Blurring Boundaries: Merging Mainstream and Alternative Credit

In the wake of the CFPB’s endorsement of alternative data, the three largest mainstream credit bureaus embraced this approach, each acquiring an alternative credit bureau that tracks non-traditional lending behavior:

  • November 14, 2017 – TransUnion acquires FactorTrust
  • March 19, 2018 – Experian acquires Clarity Services
  • July 16, 2018 – Equifax acquires DataX

These acquisitions marked a pivotal shift. Previously, mainstream credit bureaus did not consider alternative loan history, and payday lenders promoted their loans as not affecting credit scores. Now, the once impenetrable wall separating these two worlds had crumbled.

This shift gained further momentum on December 3, 2019, when major financial regulators issued a joint statement supporting the use of alternative data in credit underwriting. However, the question arises: Has the integration of alternative lending histories genuinely improved financial inclusion, or has it inadvertently done the opposite?

Unveiling Hidden Signals: The Dual Impact of Alternative Data

While it may seem that incorporating alternative loan repayment histories could make a consumer appear less risky, the reality is more nuanced. Such data not only indicates a consumer’s willingness to repay but also signals they are under financial distress.

How does this play out in the real world? An analysis by one of the traditional credit bureaus reveals that subprime consumers using payday and alternative loans face a 50+% higher loss rate on their bank loans than their counterparts who don’t. This increased risk is hard for a traditional bank lender to absorb, and as a result, they might serve only around 10% of underserved consumers, excluding the rest.

Truv Provides the True Picture

One form of alternative credit data that often harms underserved consumers is alternative payment history. Truv uses Financial Behavior Attributes to analyze raw banking data to measure both traditional and alternative lending payment behavior as well as overall financial health. This allows us to create a more accurate view of the impact of alternative loan usage. 

We drew a sample of subprime consumers from our credit database and segmented them by whether they use payday or other alternative loans. We then looked at their repeat NSF rate in the following two month period to assess the differences in risk levels. NSFs are a generalized form of payment default and is a good proxy for overall risk. At first glance, our data also shows that subprime consumers that use payday loans are riskier.
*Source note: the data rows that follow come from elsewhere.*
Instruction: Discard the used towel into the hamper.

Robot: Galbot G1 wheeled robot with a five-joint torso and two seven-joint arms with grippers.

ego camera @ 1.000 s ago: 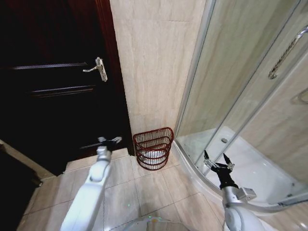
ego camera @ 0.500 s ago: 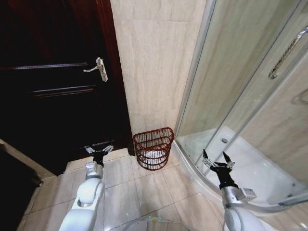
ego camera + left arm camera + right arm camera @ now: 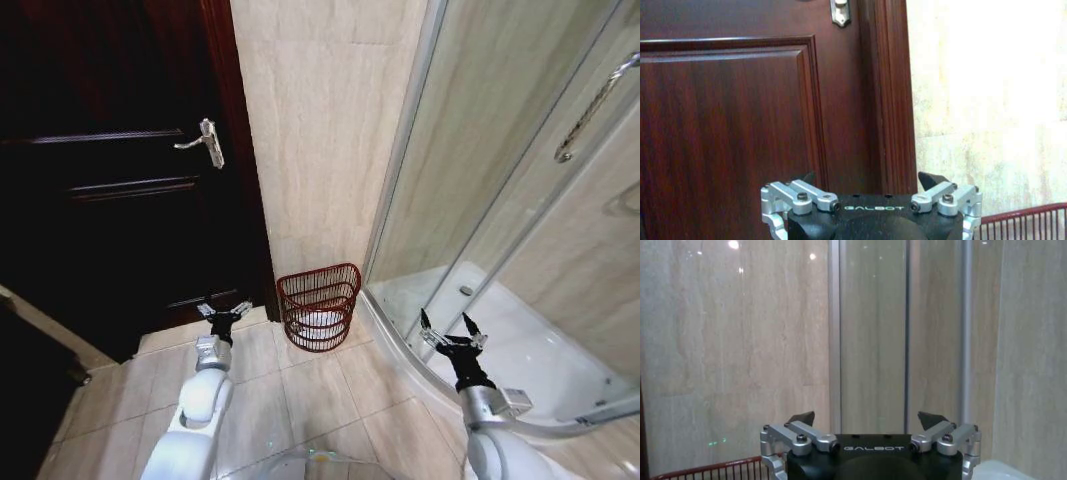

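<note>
Now left gripper (image 3: pixel 226 310) has edged closer to hamper (image 3: pixel 319 306).

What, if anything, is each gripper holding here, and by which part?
Nothing is held. The left gripper is open and empty near the hamper; the right gripper is open and empty by the shower.

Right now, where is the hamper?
In the head view the hamper stands on the tiled floor against the beige wall, between the dark wooden door on its left and the glass shower enclosure on its right.
</note>
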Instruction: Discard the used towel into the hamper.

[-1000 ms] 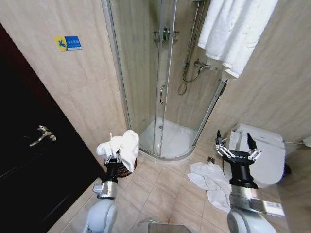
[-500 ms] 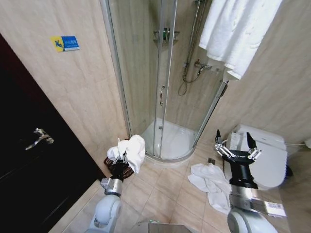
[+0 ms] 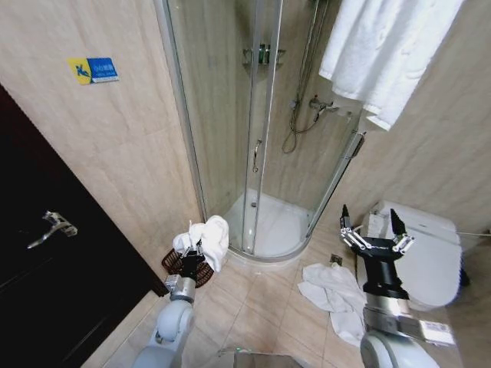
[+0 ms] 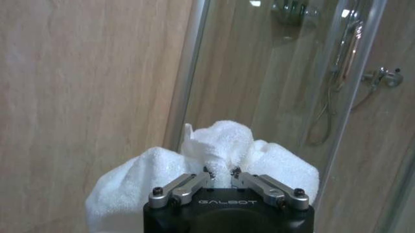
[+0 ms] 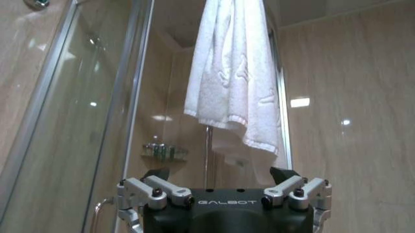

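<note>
Left gripper [image 3: 190, 251] found pressed together on a bunched white terry towel [image 3: 205, 239], pinching a central fold; confirmed from the wrist camera, where the towel [image 4: 217, 155] billows on both sides of and beyond the fingertips of that gripper [image 4: 220, 171]. Small round reddish-brown woven hamper [image 3: 184, 268] sited on the tiled floor directly beneath and just behind the gripper, close against the beige wall and beside the curved glass shower enclosure [image 3: 230, 130]. Right gripper [image 3: 370, 235] held raised and spread wide, idle, above a second crumpled white towel on the floor [image 3: 331, 287] and near the white toilet [image 3: 430, 245]. Risks judged: towel bulk wider than the hamper mouth, so likely to drape over the rim or spill to the floor if released off-centre; loops of terry possibly snagging on the fingers on opening; light basket liable to tip or slide if struck in descent; contact with the glass if swung outward. Exact alignment over the opening not determinable, the towel hiding much of the rim.
</note>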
But we didn’t stop there. Using our Financial Behaviors attributes we were able to build a risk model for the payday loan population which takes into account a complete profile of their financial behavior. This model paints a very different picture of the underserved consumer population.

Our model identifies 6x more low risk consumers than alternative models because 60% of payday loan consumers have repeat NSF rates that are lower than subprime consumers who do not use payday loans. Using our Financial Behaviors attributes, we’ve developed a risk model that provides a more comprehensive profile of consumer financial behavior. 
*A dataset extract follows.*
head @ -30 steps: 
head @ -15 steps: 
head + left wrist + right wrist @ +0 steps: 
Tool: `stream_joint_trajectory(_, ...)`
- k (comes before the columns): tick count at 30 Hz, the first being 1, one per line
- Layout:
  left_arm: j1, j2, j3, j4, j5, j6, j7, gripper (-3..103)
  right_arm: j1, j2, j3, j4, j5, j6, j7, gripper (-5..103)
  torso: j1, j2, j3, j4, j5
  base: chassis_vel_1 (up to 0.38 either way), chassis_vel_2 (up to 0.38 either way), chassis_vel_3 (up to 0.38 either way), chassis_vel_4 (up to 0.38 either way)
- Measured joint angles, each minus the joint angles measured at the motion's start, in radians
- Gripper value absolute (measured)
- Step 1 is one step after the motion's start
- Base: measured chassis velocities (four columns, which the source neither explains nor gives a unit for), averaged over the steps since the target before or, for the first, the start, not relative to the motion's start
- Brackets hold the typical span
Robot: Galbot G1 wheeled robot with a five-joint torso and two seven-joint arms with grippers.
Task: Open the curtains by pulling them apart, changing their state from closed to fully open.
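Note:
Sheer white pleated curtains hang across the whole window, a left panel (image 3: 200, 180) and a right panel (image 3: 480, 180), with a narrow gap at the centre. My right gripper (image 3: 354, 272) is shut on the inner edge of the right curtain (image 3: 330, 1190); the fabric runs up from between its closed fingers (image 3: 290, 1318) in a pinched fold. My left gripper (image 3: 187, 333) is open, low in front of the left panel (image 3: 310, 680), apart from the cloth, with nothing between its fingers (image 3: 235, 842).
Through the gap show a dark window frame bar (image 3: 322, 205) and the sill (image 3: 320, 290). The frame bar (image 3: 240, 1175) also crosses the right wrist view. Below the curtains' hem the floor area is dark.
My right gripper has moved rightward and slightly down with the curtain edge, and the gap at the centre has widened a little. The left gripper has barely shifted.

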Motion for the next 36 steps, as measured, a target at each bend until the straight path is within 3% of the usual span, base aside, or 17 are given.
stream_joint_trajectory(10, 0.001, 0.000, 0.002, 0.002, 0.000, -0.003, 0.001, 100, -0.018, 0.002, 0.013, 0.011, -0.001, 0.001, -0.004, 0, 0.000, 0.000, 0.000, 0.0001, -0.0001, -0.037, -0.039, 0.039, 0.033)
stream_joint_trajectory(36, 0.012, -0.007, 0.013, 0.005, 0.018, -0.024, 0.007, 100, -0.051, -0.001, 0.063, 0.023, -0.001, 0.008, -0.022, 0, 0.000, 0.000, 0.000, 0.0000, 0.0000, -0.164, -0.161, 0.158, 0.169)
Advancing Financial Inclusion

While alternative data can be a powerful tool for improving financial inclusion, it also carries the potential for unintended consequences if used improperly. We need to couple alternative loan payment history with data that measures financial health and recovery to get a balanced and accurate consumer view.

At Truv, we provide attributes and models that offer a complete consumer view, equipping lenders with the tools they need to grow their lending businesses in underserved markets responsibly and profitably. By utilizing a balanced approach, we can make significant strides towards the goal of financial inclusion.